Olly Martins, the Police and Crime Commissioner for Bedfordshire, is proposing an increase in the Council Tax precept of 15.8 per cent. As a result a referendum will be held on Thursday May 7th – the same day as the General Election.
Eric Pickles, the Communities and Local Government Secretary said:
“We would encourage every local authority, including police and crime commissioners, to take up the Government’s offer of extra funding to freeze council tax. However, the council tax referendum provisions now provide protection for local taxpayers against bodies wanting to hike up bills. Such a referendum can be held at minimal cost on the day of the general election.
“I hope the referendum will result in a healthy and robust public debate on how the police commissioner spends taxpayers’ money. Local residents should not be afraid of voting ‘no’ if they think that the tax rise is excessive and more could be done to cut out waste and inefficiency. We should trust the people.”
Generally crime in England and Wales is falling. The Crime Survey indicates that it fell another 11 per cent last year. Recorded claim is stable although that is felt to be due to better recording. This is during a time when spending has been cut. So the central message from Mr Martins – that the only way to cut crime is by increased spending – is contradicted by the facts.

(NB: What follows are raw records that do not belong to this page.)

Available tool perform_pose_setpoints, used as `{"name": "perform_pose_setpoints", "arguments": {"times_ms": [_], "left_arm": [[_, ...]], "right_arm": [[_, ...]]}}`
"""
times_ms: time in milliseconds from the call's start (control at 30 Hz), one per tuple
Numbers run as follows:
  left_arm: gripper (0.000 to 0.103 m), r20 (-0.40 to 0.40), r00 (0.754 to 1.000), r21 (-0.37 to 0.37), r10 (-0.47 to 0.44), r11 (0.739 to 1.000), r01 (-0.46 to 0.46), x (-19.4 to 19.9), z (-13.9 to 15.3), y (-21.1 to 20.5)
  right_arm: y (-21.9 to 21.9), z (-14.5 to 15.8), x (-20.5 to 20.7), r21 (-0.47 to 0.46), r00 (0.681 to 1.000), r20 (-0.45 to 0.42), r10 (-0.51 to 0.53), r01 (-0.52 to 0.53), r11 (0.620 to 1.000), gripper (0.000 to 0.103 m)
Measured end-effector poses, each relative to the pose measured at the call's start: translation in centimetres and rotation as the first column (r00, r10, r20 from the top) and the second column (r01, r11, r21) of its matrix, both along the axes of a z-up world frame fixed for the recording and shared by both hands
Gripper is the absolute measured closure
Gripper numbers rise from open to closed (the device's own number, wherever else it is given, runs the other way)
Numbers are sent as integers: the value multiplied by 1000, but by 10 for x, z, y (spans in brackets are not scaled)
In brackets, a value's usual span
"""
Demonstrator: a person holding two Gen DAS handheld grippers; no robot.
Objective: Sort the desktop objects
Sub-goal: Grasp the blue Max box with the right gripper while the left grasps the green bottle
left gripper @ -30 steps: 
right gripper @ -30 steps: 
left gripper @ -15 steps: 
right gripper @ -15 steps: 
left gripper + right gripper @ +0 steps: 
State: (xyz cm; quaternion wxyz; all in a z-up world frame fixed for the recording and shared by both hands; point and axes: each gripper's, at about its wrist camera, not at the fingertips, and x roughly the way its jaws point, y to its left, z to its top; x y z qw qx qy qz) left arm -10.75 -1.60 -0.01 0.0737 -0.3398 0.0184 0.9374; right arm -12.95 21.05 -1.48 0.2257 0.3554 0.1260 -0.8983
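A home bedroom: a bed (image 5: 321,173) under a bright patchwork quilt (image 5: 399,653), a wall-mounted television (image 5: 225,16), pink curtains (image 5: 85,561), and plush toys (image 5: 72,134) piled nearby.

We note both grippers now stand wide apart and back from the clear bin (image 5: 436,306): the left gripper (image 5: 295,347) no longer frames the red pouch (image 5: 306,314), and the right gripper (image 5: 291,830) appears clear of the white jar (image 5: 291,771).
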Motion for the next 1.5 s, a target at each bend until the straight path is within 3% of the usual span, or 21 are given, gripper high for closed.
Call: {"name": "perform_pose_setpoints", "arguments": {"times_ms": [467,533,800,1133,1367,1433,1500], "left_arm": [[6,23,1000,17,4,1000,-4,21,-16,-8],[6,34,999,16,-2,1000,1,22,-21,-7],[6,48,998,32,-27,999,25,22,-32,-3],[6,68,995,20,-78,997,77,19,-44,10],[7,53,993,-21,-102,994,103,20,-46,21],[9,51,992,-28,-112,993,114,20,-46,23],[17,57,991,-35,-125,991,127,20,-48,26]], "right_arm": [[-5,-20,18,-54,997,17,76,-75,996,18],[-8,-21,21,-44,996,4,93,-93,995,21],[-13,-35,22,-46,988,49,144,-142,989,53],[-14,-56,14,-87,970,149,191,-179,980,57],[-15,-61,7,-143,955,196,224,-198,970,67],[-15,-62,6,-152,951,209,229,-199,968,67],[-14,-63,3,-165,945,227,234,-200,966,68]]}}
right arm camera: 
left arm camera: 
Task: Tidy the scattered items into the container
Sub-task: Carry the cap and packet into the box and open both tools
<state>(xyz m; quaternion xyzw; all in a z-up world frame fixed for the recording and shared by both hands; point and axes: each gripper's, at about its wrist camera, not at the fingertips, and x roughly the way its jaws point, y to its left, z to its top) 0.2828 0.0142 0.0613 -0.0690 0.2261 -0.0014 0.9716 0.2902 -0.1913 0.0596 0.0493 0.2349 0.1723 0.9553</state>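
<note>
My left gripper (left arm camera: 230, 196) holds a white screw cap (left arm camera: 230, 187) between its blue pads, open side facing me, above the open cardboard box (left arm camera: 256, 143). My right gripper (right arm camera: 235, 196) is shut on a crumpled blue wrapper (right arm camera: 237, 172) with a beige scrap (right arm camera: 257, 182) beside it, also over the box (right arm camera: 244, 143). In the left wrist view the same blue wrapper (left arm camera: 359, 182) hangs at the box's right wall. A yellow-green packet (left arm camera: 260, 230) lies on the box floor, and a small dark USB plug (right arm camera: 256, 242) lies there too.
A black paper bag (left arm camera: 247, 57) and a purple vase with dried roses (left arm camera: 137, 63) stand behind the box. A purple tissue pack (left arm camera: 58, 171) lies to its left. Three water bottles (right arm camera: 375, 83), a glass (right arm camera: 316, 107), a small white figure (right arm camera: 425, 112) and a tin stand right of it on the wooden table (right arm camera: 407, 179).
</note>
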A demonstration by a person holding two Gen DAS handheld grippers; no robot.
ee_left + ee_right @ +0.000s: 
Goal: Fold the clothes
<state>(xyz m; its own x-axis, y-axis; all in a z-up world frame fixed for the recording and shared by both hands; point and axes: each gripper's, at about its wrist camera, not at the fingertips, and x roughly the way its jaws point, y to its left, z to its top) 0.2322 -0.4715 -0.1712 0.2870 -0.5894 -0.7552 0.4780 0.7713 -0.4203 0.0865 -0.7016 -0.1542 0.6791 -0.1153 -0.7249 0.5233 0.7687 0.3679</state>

Bedfordshire has been doing relatively badly in terms of crime. There was an eight per cent increase in recorded crime in the year to September.
Of the £121 million budget only £40 million goes on local policing. £4.7 million goes on roads policing. £8.5 million on “dealing with the public”. Over a million goes on “Corporate and Democratic Core”. There is £344,000 on debt interest.
The spending transparency section shows thousands a month spent on a PR firm called Better Times Ltd. There are huge sums paid to Reed Specialist Recruitment (for agency staff?). Also to the lawyers Clyde and Co and Luton Airport and the Chiltern Hotel.
How many work in Bedfordshire Police’s “Communication and Engagement Team” – which is recruiting for a “Channels and Content Officer”?
How many work in the Equality, Diversity and Human Rights section?
We know that there are three members of staff of Bedfordshire Police, funded by the Council Taxpayer but working full time for the trade unions.
The force has 1,078 police officers but 837 other staff. It also has 108 Police Community Support Officers. What about having more police officers, with the power to arrest people, rather than PCSOs?
How much time do the police spend on work that others could do? Are all the 837 other staff productively employed?
Mr Martins has shown ideological hostility to outsourcing or “privatising the police” as he would put it in alarmist terms. He has proved a failure in terms of joint working and joint procurement or in scaling down expensive surplus property. Therefore he is showing poor leadership compared to other PCCs who have embraced reform and shown a bold determination to achieve value for money.
Mr Martins says the Council Tax increase to raise £4.5 million is necessary to pay for a hundred more police officers. He says there is no other way of finding the money. He should look a bit harder.
A YouGov poll – which seems to have been paid for from police budget funds – indicates that 70 per cent are opposed to the Council Tax rise with 13 per cent in favour.